Perché esistono studi così discordanti?
Oldani ha intervistato uno degli autori dello studio e gli ha fatto una domanda chiara: gli ha chiesto cioè perché esistono studi che arrivano a conclusioni diametralmente opposte su questo tema.
«Il fatto che troviamo un effetto positivo netto della tecnologia sull’occupazione – risponde Terry Gregory – è dovuto alle forze fondamentali in gioco nel cambiamento tecnologico. In particolare, dimostriamo che automazione e digitalizzazione producono, in effetti, una perdita di posti di lavoro, come suggeriscono anche molti altri studi. Si tratta in particolare di lavori rutinari, ripetitivi, che possono essere eseguiti facilmente da robot e algoritmi. Però allo stesso tempo la tecnologia crea nuovi posti rendendo le aziende più produttive e competitive. Oltre a questo, altri lavori si creano nel momento in cui chi controlla i capitali investe i suoi utili supplementari in consumo di beni e servizi regionali nell’economia locale.

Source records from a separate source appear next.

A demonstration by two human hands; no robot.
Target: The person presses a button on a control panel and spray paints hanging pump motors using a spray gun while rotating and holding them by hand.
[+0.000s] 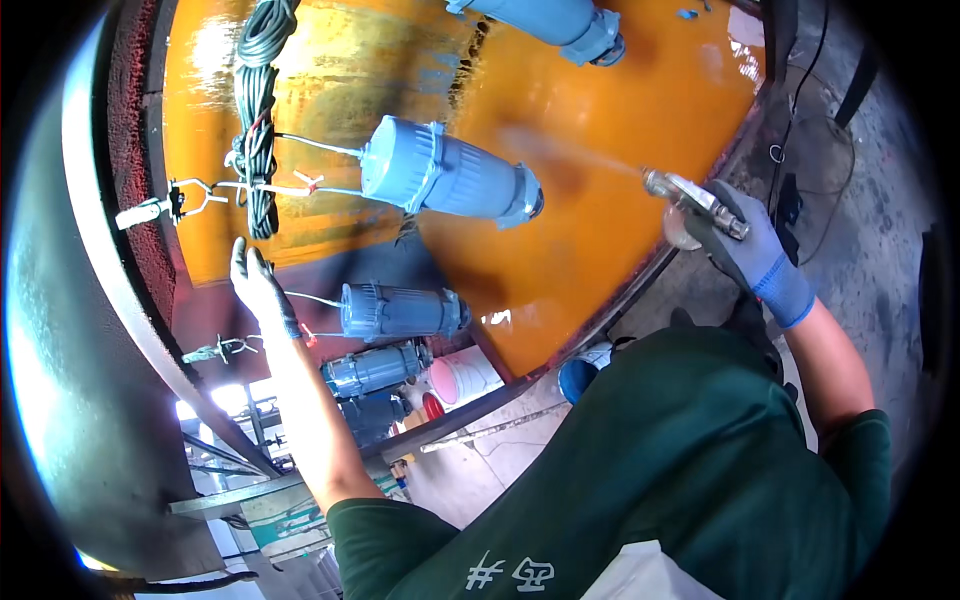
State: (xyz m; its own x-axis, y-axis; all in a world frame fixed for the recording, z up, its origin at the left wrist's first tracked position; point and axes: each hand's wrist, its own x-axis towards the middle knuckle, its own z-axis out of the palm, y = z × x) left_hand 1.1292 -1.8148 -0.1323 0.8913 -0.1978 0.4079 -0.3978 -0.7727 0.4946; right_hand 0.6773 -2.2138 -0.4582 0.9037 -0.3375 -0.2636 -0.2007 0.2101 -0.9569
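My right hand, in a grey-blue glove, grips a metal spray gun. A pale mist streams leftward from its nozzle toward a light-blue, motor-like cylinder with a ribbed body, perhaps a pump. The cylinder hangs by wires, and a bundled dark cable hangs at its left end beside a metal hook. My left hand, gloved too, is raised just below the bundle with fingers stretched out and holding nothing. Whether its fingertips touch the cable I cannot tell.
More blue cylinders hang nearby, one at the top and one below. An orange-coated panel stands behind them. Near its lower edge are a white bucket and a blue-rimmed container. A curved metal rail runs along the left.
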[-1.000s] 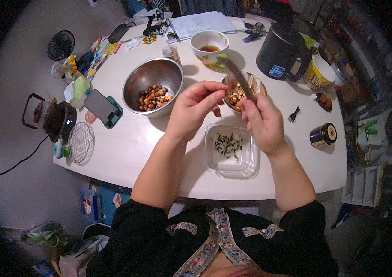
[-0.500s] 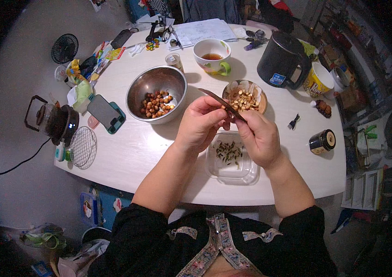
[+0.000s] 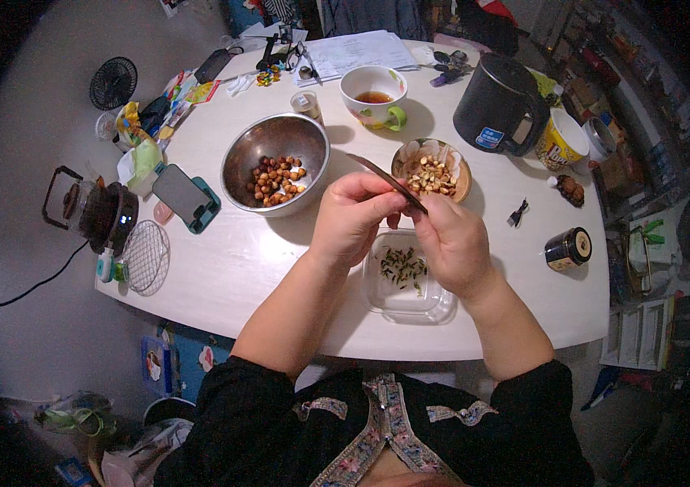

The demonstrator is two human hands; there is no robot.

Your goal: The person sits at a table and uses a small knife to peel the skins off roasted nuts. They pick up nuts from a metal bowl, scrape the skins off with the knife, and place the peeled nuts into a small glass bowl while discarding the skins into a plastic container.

Molti studi in passato hanno semplicemente fatto un’astrazione di queste forze opposte (soprattutto per una questione di dati), di fatto ignorando alcuni aspetti positivi dell’applicazione della tecnologia»
In pratica – e qui parlo ai colleghi della stampa che “fanno il tifo” per le teorie catastrofiste – è come se giudicassimo l’impatto dell’invenzione della stampa a caratteri mobili e del torchio tipografico di Gutenberg solo considerando i milioni di posti di lavoro che Gutenberg ha “rubato” agli amanuensi.